I got a question about a proof I found in Gelfand-Manin's "Methods of homological algebra" (Page 200):
Theorem 1. Let $\mathcal{A}, \mathcal{B}, \mathcal{C}$ be three abelian categories, $F: \mathcal{A} \rightarrow \mathcal{B}$, $G: \mathcal{B} \rightarrow \mathcal{C}$ be two additive left exact functors. Let $\mathcal{R_\mathcal{A}} \subset Ob \ \mathcal{A}$ (resp. $\mathcal{R}_\mathcal{B} \subset Ob \ \mathcal{B}$) be a class of objects adapted to $F$ (resp. to $G$). Assume that $F(\mathcal{R}_\mathcal{A}) \subset \mathcal{R}_\mathcal{B}$. Then the derived functors $RF$, $RG$, $R(G \circ F): \mathcal{D}^+(\bullet) \rightarrow \mathcal{D}^+(\bullet)$ exist and the natural morphism of functors $R(G \circ F) \rightarrow RG \circ RF$ is an isomorphism.
Proof: The definition of an adapted class in III.6.3 and the conditions of the theorem show that $\mathcal{R}_\mathcal{A}$ is adapted not only to $F$, but to $G \circ F$ as well.
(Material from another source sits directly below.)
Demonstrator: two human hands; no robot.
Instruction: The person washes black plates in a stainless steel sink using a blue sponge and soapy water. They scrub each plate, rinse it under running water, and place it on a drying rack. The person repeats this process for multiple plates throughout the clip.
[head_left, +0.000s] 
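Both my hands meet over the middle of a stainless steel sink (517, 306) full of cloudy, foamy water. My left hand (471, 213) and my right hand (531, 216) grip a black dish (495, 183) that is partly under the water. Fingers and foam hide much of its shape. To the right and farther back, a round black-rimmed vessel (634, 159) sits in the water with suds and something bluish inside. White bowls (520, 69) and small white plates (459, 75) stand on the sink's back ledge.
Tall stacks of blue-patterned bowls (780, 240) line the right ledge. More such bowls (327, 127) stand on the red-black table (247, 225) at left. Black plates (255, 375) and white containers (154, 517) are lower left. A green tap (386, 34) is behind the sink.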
Hence, $RF$, $RG$ and $R(G \circ F)$ exist and to compute them we can use the construction from III.6.6 (Universal property of derived functors).
Next, $RF$ and $RG$ are exact functors. Hence $R(G \circ F)$ is also exact and the morphism $E: R(G \circ F) \rightarrow RG \circ RF$ is defined by the universal property.
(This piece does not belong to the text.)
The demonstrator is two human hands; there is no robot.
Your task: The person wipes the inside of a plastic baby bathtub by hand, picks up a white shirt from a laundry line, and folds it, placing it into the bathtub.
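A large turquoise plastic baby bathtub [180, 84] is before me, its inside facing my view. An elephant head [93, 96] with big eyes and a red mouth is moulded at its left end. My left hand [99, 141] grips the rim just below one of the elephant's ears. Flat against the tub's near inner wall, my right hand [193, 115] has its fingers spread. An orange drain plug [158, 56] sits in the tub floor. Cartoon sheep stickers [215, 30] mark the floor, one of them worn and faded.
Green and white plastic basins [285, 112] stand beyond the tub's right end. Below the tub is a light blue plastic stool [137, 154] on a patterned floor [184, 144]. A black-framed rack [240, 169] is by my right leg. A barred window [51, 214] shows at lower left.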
For $K^\bullet \in Ob\, Kom^+(\mathcal{R}_\mathcal{A})$ the morphism $E(K^\bullet): R(G \circ F)(K^\bullet) \rightarrow RG \circ RF(K^\bullet)$ is an isomoprhism. Since any object of $D^+(\mathcal{A})$ is isomorphic to such an object $K^\bullet$, $E$ is an isomorphism of functors. $\square$
That last part was where I got lost. From the universal property I understand that there's a morphism of functors $R(G \circ F) \rightarrow RG \circ RF$, the part I don't get is the reason why it is an isomorphism, specifically this:
Since any object of $D^+(\mathcal{A})$ is isomorphic to such an object $K^\bullet$, $E$ is an isomorphism of functors
That's where I got completely lost, I was reading another book and picked up Gelfand-Manin's book just to look at the proof and don't know where that came from, Does anyone know?
Best Answer
To show that $E$ is an isomorphism of functors, it suffices to show that $E(A)$ is an isomorphism for each object $A$ of $D^+(\mathcal{A})$. This has been shown for each $K^\bullet$ an object of $\operatorname{Kom}^+(\mathcal{R}_\mathcal{A})$. For an arbitrary object $A$, choose a quasi-isomorphism $f:A\to K^\bullet$ for such a $K^\bullet$, which then becomes an isomorphism in the derived category. Then $R(G\circ F)(f):R(G\circ F)(K)\to R(G\circ F)(A)$ and $(RG\circ RF)(f):(RG\circ RF)(K^\bullet)\to(RG\circ RF)(A)$ are isomorphisms. We then have that $E(A) = (RG\circ RF)(f)\circ E(K^\bullet) \circ R(G\circ F)(f)^{-1}$ is an isomorphism, being a composition of isomorphisms.